Mais on luy dit aprés, Mecabau, vous avez eu raison d'exhorter vos enfans, & de mespriser la mort, vous sentant bien avec Dieu; neantmoins il y a encore une chose que vous avez oublié, de leur enjoindre payer à Monsieur Corneille ce que luy devez, (c'estoit le Commis de la traite) car on doit payer ses créanciers, comme nous vous avons dit, ou donner charge qu'il se fasse payer. Vous n'avez point d'esprit, respondit-il, ne sçavez vous pas bien qu'il a tant gaigné avec moy, & que je luy ay tant donné de testes, & de langues d'eslan, & des anguilles à foison, lors que je faisois la pesche, c'est au moins qu'il me donne ce que je luy dois, si je retourne en convalessence je le payeray, mais si je meurs je ne tueray plus de castors pour luy satisfaire, & n'entend point laisser debtes à mes enfans, & comme on luy eut dit qu'il n'y avoit que 20 castors à payer, ce n'est pas beaucoup, dit-il, c'est pourquoy il luy sera plus facile de me les quitter, car il est assez riche, & nous pauvres.

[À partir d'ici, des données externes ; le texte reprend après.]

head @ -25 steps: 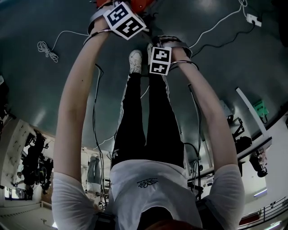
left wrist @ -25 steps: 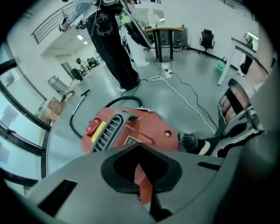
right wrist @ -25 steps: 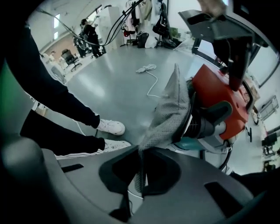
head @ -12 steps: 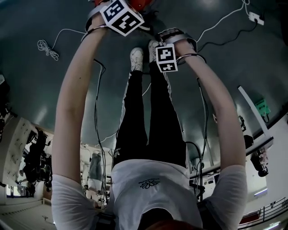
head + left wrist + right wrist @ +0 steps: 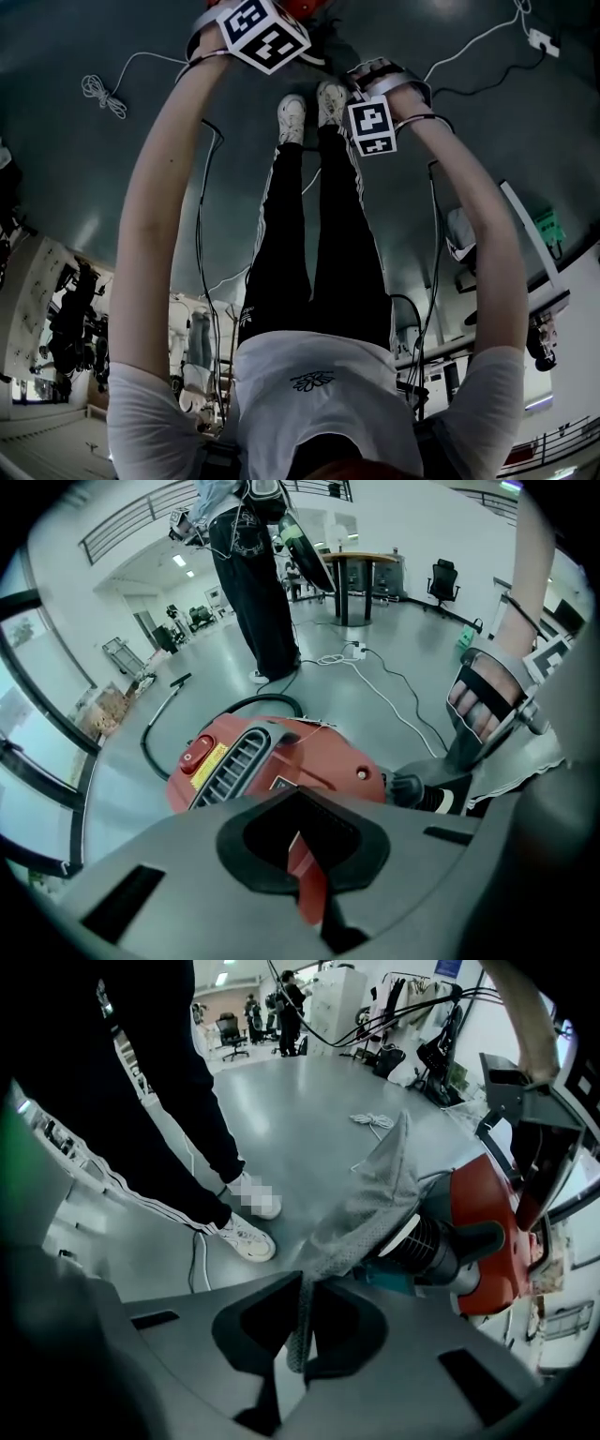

Le lendemain matin sa femme le vint voir, faschée de ce qu'il vouloit estre enterré à nostre Cimetiere, & pria ses enfans de le mener à sa cabane, pour estre enterré avec ceux de sa Nation, car elle ne pouvoit souffrir pour la mesme raison qu'il mourut en nostre maison, ce bon homme refusoit fort & ferme de sortir, car il n'osoit desobliger nos Religieux, qui le prioient de demeurer, mais à la fin il fut tellement, persuadé qu'il fut contraint de se laisser conduire à sa cabane, disant qu'on luy avoit asseuré qu'il n'importoit où l'on mourut pourveu que l'ame fut sauvée, & ainsi partit nostre malade conduit sur une trame par sa petite fille.
Nos Religieux neantmoins ne l'abandonnèrent point, car ils l'alloient souvent voir pour l'exhorter à la perseverance, mais, comme il arriva que le Pirotois, & plusieurs de ses amis l'allerent visiter pour le divertir par quelque chanterie, le malade leur souffrit, & chanta avec eux, non à dessein de guarison, mais pour leur complaire, ce que sçachant les François, firent courre le bruit qu'il estoit retourné à ses superstitions passées, en quoy ils se trompoient, car à ce faux bruit le Pere Joseph y fut qui le trouva tousjours dans sa première devotion, & n'avoit chanté, que pour complaire aux autres, car, l'ayant interrogé il protesta qu'il vouloit vivre & mourir en bon Chrestien, & dans nostre croyance comme il avoit promis au Sainct Baptesme. On luy oyoit aussi souvent dire ces mots, Jesus Maria, Chouetimit egoke sadguitan, qui signifie en François, Jesus Maria ayez pitié de moy & je vous aymeray.
Et comme la maladie s'alloit rengregeant il perdit peu à peu la parole, & mourut en nostre Seigneur pour vivre en Paradis, comme pieusement nous pouvons croire. Il fut ensevely dans le drap que nos Religieux luy avoient donné, puis enterré au Cimetière de ceux de sa Nation, proche le jardin qu'on appelle du Pere Denys, pour le contentement de ses parens, qui autrement n'eussent point vescu en paix.